# [ASSIGNED TASK]
Go through the records below and copy out every line that contains the word "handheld".

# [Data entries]
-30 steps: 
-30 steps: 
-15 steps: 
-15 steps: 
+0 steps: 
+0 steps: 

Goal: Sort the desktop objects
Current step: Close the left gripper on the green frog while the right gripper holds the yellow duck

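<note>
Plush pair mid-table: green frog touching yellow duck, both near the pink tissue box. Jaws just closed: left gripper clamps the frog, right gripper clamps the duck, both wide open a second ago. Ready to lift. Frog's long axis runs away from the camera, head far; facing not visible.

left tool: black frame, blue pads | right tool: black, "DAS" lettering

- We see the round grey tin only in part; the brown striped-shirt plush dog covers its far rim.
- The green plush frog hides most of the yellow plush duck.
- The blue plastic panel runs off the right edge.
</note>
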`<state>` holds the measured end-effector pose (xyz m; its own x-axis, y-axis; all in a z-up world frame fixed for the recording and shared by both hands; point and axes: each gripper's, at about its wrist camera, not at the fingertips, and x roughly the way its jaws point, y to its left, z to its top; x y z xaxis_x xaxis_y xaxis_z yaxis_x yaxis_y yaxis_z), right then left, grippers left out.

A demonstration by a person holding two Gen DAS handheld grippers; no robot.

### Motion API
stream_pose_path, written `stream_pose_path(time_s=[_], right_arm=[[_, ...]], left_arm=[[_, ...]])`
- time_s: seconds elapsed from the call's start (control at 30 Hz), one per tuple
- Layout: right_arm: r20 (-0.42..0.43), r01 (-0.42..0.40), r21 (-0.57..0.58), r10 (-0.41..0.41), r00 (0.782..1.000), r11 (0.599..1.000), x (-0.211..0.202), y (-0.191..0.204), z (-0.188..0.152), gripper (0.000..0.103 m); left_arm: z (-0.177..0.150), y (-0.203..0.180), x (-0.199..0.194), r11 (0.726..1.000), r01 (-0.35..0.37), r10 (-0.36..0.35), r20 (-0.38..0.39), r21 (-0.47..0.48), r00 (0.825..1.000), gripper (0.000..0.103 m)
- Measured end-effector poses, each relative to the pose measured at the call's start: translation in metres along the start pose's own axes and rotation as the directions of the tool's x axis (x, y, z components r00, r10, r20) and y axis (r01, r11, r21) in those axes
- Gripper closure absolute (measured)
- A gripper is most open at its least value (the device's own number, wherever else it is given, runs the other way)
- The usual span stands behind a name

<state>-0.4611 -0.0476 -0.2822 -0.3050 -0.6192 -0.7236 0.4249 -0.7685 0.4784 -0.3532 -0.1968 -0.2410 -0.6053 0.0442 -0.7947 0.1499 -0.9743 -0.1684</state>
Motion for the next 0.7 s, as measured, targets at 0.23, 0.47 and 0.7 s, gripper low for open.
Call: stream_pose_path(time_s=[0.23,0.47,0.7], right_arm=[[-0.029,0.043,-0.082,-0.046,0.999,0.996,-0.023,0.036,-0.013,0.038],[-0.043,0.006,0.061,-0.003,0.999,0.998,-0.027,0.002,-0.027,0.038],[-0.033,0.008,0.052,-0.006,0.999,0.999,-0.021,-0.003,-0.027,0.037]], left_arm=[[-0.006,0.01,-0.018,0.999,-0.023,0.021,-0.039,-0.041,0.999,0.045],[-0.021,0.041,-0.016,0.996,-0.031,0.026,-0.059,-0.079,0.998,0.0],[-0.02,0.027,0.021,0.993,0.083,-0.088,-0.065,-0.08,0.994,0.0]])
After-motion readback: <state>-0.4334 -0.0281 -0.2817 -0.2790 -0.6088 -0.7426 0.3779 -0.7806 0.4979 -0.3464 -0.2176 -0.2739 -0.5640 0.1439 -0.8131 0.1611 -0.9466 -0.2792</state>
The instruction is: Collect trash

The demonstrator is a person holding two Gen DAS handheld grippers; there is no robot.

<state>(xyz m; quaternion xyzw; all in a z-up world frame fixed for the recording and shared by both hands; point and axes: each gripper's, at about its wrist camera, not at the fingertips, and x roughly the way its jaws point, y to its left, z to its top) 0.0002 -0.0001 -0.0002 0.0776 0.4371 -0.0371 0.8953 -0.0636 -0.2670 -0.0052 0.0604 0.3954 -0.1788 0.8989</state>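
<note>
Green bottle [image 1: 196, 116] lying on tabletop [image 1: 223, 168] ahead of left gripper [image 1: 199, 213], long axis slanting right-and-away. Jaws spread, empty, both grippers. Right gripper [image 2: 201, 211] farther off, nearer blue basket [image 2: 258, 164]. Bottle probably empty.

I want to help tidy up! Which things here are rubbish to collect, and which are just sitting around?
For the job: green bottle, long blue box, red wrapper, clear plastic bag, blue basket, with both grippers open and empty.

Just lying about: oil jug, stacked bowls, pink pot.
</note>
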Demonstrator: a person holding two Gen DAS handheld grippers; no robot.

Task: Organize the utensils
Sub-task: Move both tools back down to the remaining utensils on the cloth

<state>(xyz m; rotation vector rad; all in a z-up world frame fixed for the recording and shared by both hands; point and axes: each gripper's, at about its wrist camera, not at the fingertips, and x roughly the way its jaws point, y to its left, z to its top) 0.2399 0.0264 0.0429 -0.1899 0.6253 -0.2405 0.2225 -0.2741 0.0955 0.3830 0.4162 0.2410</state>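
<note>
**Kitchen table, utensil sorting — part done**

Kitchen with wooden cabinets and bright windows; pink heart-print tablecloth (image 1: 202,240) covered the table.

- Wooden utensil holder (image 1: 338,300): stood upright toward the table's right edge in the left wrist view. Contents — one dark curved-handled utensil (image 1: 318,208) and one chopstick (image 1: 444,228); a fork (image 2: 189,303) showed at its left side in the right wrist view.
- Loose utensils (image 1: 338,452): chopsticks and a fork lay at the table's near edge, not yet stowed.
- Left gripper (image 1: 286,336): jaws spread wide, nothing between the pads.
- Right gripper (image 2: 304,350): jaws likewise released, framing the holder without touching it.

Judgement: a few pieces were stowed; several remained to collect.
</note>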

# [SOLVED PROBLEM]
A demonstration by a person holding two Gen DAS handheld grippers; no robot.
The demonstrator is a person holding two Gen DAS handheld grippers; there is no robot.
Demonstrator: a person holding two Gen DAS handheld grippers; no robot.

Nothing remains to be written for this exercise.